Friday, June 7, 2024

A Son of the Gods, and A Horseman in the Sky by Ambrose Bierce

 

 





A SON OF THE GODS

and

A HORSEMAN IN THE SKY



By Ambrose Bierce



Including an Introduction by W. C. Morrow



Western Classics No. Four



The Photogravure Frontispiece After A Painting by Will Jenkins






The Introduction

A SON OF THE GODS

A HORSEMAN IN THE SKY






The Introduction

Brilliant and magnetic as are these two studies by Ambrose Bierce, and especially significant as coming from one who was a boy soldier in the Civil War, they merely reflect one side of his original and many-faceted genius.
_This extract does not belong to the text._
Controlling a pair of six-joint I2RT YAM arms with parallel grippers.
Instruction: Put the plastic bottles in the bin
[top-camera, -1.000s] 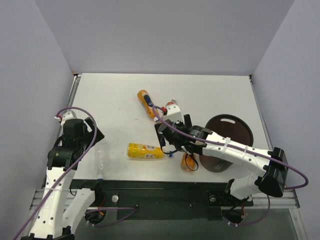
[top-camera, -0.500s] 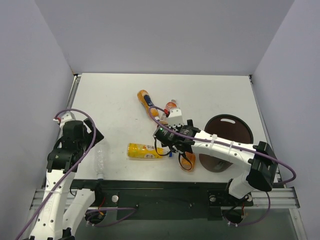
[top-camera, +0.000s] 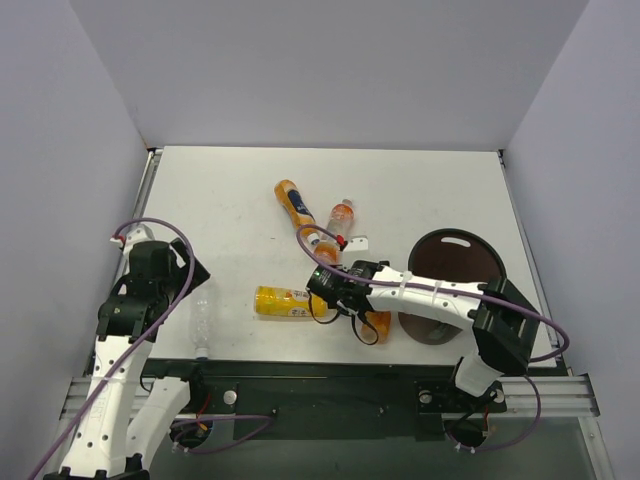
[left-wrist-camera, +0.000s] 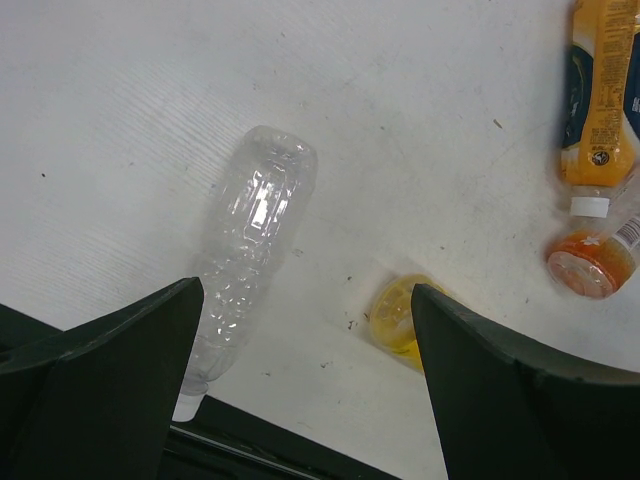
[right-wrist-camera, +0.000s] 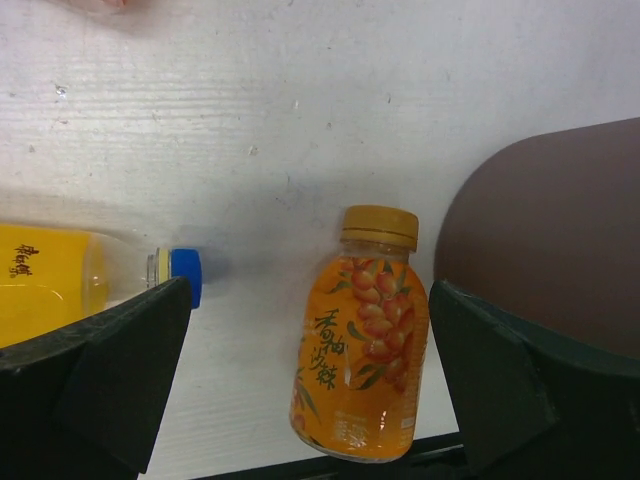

Poet, critic, satirist, fun-maker, incomparable writer of fables and masterly prose sketches, a seer of startling insight, a reasoner mercilessly logical, with the delicate wit and keenness of an Irving or an Addison, the dramatic quality of a Hugo,—all of these, and still in the prime of his powers; yet so restricted has been his output and so little exploited that only the judicious few have been impressed.

Although an American, he formed his bent years ago in London, where he was associated with the younger Hood on Fun. There he laid the foundation for that reputation which he today enjoys: the distinction of being the last of the scholarly satirists. With that training he came to San Francisco, where, in an environment equally as genial, his talent grew and mellowed through the years. Then he was summoned to New York to assist a newspaper fight against a great railroad, since the conclusion of which brilliant campaign eastern journalism and magazine work have claimed his attention.

Two volumes, "The Fiend's Delight" and "Cobwebs from an Empty Skull" titles that would damn modern books—were collections published years ago from his work on London Fun. Their appearance made him at once the chief wit and humorist of England, and, combined with his satirical work on Fun, led to his engagement by friends of the exiled Eugénie to conduct a periodical against her enemies, who purposed to make her refuge in England untenable by means of newspaper attacks. It is easy to imagine the zest with which the chivalrous Bierce plunged into preparations for the fight. But the struggle never came; it was sufficient to learn that Bierce would be the Richmond; the attack upon the stricken ex-empress was abandoned.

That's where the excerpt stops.